The IRS is warning people against stimulus check scams. With almost everyone receiving a check for up to $1200, scammers know that there’s money to be stolen. Here’s how to keep your payment safe.
First of all, the government is not calling it a stimulus check. Although that’s how most of us are referring to the checks, the IRS and other government agencies have a different term.
Any official communication from the government will call the money an “Economic Impact Payment.”
If you receive a phone call, email, letter, or text that claims to be from the government, do not trust the communication.
Here’s the official word:
The IRS will not call, email, or text you about your Payment. The IRS will not contact you to request personal or bank account information. Watch out for websites and social media attempts that request money or personal information and for schemes tied to Economic Impact Payments.
If you have an issue with your payment–either because you didn’t receive it or believe that you got the wrong amount–you’ll need to contact the IRS. They won’t initiate contact with you.
This is a good rule of thumb to avoid all phishing schemes. If you get an email that seems strange in any way, don’t click on a link or attachment. That’s how you end up downloading malware onto your device.
“We urge people to take extra care during this period. The IRS isn’t going to call you asking to verify or provide your financial information so you can get an economic impact payment or your refund faster,” said IRS Commissioner Chuck Rettig. “That also applies to surprise emails that appear to be coming from the IRS. Remember, don’t open them or click on attachments or links.”

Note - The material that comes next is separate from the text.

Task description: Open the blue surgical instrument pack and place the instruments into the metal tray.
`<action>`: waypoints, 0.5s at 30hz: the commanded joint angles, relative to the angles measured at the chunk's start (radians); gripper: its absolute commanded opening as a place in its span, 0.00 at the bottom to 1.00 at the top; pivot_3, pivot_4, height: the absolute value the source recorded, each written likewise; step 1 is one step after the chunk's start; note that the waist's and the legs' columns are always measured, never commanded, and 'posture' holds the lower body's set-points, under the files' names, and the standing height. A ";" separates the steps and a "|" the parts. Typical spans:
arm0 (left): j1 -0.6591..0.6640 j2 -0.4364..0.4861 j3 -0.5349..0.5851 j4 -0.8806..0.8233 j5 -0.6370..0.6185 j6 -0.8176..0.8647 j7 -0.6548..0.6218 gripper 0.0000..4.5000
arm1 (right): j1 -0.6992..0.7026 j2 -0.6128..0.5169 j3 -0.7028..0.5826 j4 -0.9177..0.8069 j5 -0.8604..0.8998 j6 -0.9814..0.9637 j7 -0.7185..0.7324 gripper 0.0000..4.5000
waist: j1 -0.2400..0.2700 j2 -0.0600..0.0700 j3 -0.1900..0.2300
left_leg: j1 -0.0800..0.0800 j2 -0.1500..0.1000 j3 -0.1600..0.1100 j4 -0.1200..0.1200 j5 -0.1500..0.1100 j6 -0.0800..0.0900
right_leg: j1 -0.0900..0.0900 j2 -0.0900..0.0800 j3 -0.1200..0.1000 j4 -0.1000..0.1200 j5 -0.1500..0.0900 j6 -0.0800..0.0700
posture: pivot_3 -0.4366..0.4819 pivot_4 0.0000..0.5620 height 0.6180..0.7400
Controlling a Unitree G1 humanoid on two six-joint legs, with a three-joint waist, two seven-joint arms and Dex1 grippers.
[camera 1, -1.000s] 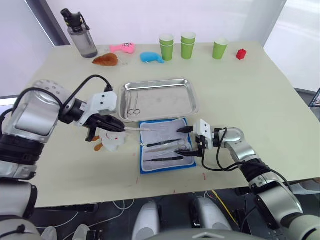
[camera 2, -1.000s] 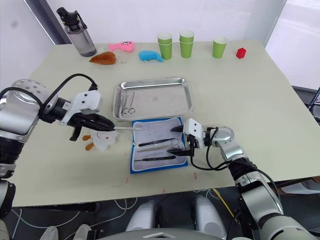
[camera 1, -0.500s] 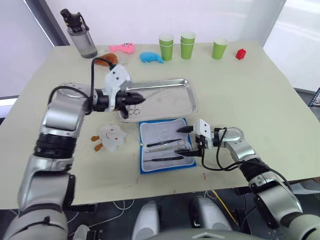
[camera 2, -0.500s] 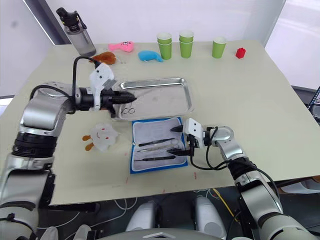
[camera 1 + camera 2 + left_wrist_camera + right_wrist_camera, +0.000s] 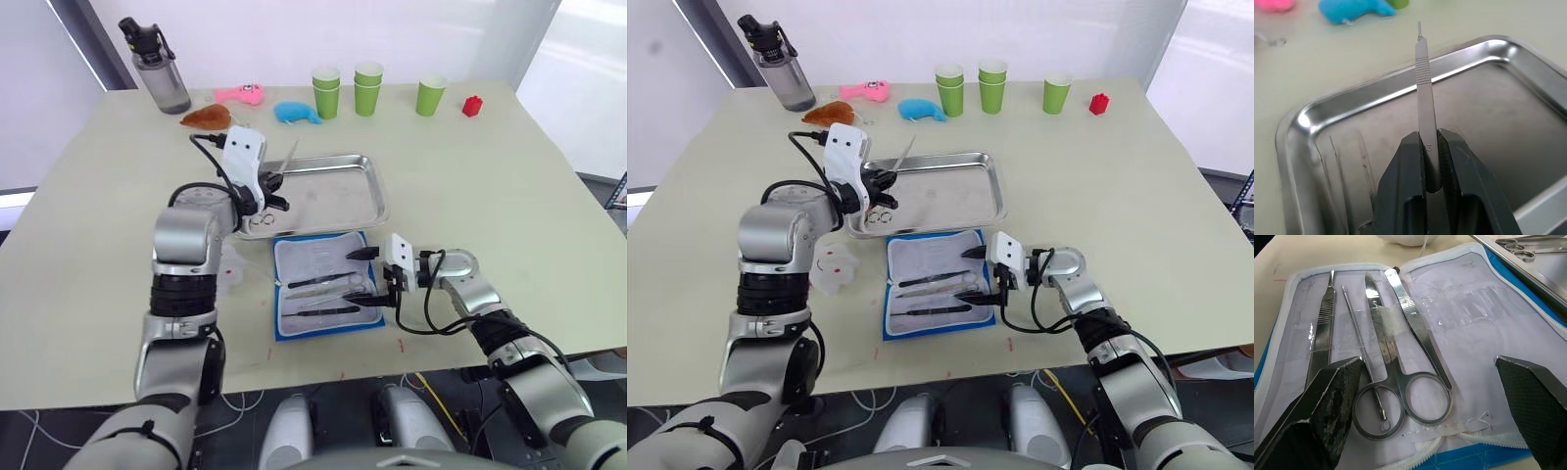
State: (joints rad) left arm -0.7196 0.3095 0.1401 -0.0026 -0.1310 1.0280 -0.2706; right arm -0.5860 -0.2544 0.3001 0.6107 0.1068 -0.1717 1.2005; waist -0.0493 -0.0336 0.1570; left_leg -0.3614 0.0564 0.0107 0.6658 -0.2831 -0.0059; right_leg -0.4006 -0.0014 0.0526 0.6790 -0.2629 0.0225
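Two grippers are at work over the pale table. The left gripper hangs above the left end of the metal tray, its fingers clamped on a slim silver scalpel handle that points up and away over the tray's rim. One pair of ring-handled scissors lies in the tray near that gripper. The blue pack lies folded open just in front of the tray, with scissors, a flat handle and a thin probe tucked in its lining. The right gripper sits at the pack's right edge, its jaws spread wide and holding nothing.
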 commanded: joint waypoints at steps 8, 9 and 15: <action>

This step requires a little bit of internet savvy, but it’s important to keep yourself safe. The only official place to check on your Economic Impact Payment is https://www.irs.gov/coronavirus/get-my-payment.
If you want to visit the IRS’s website, you must see the “.gov” domain extension. Only the federal government can use websites with that domain. Thousands of fake sites are out there, just waiting for you to make a mistake.
These fraud sites might not be after your money directly. Instead, they’ll try to trick you into giving them your personal information. For example, if you have not received your check yet, a fake site could pose as a form to update your bank account information. Instead of sending that info to the IRS, you’re delivering into the hands of scammers.
Stay smart, stay safe, and stay skeptical.